■ **TASK GOAL**
Repeat the entries exactly as they appear.

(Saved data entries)
------

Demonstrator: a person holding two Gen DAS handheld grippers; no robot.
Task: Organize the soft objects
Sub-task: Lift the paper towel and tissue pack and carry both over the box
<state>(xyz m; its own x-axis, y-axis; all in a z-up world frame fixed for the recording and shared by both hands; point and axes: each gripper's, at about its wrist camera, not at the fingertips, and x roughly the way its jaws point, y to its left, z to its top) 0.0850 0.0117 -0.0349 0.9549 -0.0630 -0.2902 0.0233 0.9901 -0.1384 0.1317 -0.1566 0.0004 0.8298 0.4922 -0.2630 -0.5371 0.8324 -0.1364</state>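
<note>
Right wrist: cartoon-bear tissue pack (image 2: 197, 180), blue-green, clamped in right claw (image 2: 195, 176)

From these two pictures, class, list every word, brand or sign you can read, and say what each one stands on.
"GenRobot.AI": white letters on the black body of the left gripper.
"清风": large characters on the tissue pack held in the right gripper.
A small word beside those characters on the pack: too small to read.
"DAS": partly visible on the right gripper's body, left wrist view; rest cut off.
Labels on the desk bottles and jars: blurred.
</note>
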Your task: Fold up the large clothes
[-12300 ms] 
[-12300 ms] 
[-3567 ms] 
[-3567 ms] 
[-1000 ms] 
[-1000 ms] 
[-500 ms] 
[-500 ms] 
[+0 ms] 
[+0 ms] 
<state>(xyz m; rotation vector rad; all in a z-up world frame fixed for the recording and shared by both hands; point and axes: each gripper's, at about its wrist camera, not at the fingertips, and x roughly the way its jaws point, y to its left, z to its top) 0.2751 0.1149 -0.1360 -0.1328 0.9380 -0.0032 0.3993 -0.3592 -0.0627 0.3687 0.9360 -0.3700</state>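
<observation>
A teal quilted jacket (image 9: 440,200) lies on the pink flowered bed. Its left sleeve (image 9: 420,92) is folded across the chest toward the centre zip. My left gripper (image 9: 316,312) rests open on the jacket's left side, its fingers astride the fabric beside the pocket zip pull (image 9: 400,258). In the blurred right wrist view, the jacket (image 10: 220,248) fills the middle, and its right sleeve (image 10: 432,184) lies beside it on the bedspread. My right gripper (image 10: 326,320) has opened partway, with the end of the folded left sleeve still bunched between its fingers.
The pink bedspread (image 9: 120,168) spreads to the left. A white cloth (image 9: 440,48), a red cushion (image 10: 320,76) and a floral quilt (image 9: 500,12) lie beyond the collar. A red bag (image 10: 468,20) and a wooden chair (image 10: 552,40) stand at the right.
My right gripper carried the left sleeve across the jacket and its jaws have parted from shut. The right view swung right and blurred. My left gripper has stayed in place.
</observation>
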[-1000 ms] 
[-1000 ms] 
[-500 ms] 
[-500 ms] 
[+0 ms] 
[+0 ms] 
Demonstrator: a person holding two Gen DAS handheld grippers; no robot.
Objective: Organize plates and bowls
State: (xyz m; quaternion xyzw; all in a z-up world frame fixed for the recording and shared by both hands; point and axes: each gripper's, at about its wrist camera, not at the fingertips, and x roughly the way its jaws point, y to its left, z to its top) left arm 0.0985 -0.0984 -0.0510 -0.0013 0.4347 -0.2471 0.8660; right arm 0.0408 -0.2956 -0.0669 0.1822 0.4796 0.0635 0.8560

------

■ **EXPECTED OUTPUT**
Demonstrator: a person holding two Gen DAS handheld grippers; no robot.
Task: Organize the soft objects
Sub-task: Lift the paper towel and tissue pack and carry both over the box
<state>(xyz m; its own x-axis, y-axis; all in a z-up world frame fixed for the recording and shared by both hands; point and axes: each gripper's, at about its wrist camera, not at the fingertips, and x roughly the way its jaws point, y to its left, z to its top) 0.0850 0.0117 -0.0349 0.9549 -0.0630 -0.2902 0.0233 0.9901 -0.1384 0.1317 -0.1566 0.0004 0.8298 0.4922 -0.2630 -0.5371 0.8324 -0.1364</state>
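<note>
Right wrist: cartoon-bear tissue pack (image 2: 197, 180), blue-green, clamped in right claw (image 2: 195, 176)

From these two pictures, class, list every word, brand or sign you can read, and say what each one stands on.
"GenRobot.AI": white letters on the black body of the left gripper.
"清风": large characters on the tissue pack held in the right gripper.
A small word beside those characters on the pack: too small to read.
"DAS": partly visible on the right gripper's body, left wrist view; rest cut off.
Labels on the desk bottles and jars: blurred.
</note>
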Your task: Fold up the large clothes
[-12300 ms] 
[-12300 ms] 
[-3567 ms] 
[-3567 ms] 
[-1000 ms] 
[-1000 ms] 
[-500 ms] 
[-500 ms] 
[+0 ms] 
[+0 ms] 
<state>(xyz m; rotation vector rad; all in a z-up world frame fixed for the recording and shared by both hands; point and axes: each gripper's, at about its wrist camera, not at the fingertips, and x roughly the way its jaws point, y to its left, z to its top) 0.2751 0.1149 -0.1360 -0.1328 0.9380 -0.0032 0.3993 -0.3592 -0.0627 0.3687 0.9360 -0.3700</state>
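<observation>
A teal quilted jacket (image 9: 440,200) lies on the pink flowered bed. Its left sleeve (image 9: 420,92) is folded across the chest toward the centre zip. My left gripper (image 9: 316,312) rests open on the jacket's left side, its fingers astride the fabric beside the pocket zip pull (image 9: 400,258). In the blurred right wrist view, the jacket (image 10: 220,248) fills the middle, and its right sleeve (image 10: 432,184) lies beside it on the bedspread. My right gripper (image 10: 326,320) has opened partway, with the end of the folded left sleeve still bunched between its fingers.
The pink bedspread (image 9: 120,168) spreads to the left. A white cloth (image 9: 440,48), a red cushion (image 10: 320,76) and a floral quilt (image 9: 500,12) lie beyond the collar. A red bag (image 10: 468,20) and a wooden chair (image 10: 552,40) stand at the right.
My right gripper carried the left sleeve across the jacket and its jaws have parted from shut. The right view swung right and blurred. My left gripper has stayed in place.
</observation>
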[-1000 ms] 
[-1000 ms] 
[-500 ms] 
[-500 ms] 
[+0 ms] 
[+0 ms] 
Demonstrator: a person holding two Gen DAS handheld grippers; no robot.
Objective: Organize plates and bowls
State: (xyz m; quaternion xyzw; all in a z-up world frame fixed for the recording and shared by both hands; point and axes: each gripper's, at about its wrist camera, not at the fingertips, and x roughly the way its jaws point, y to its left, z to its top) left arm 0.0985 -0.0984 -0.0510 -0.0013 0.4347 -0.2471 0.8660; right arm 0.0408 -0.2956 -0.0669 0.1822 0.4796 0.0635 0.8560

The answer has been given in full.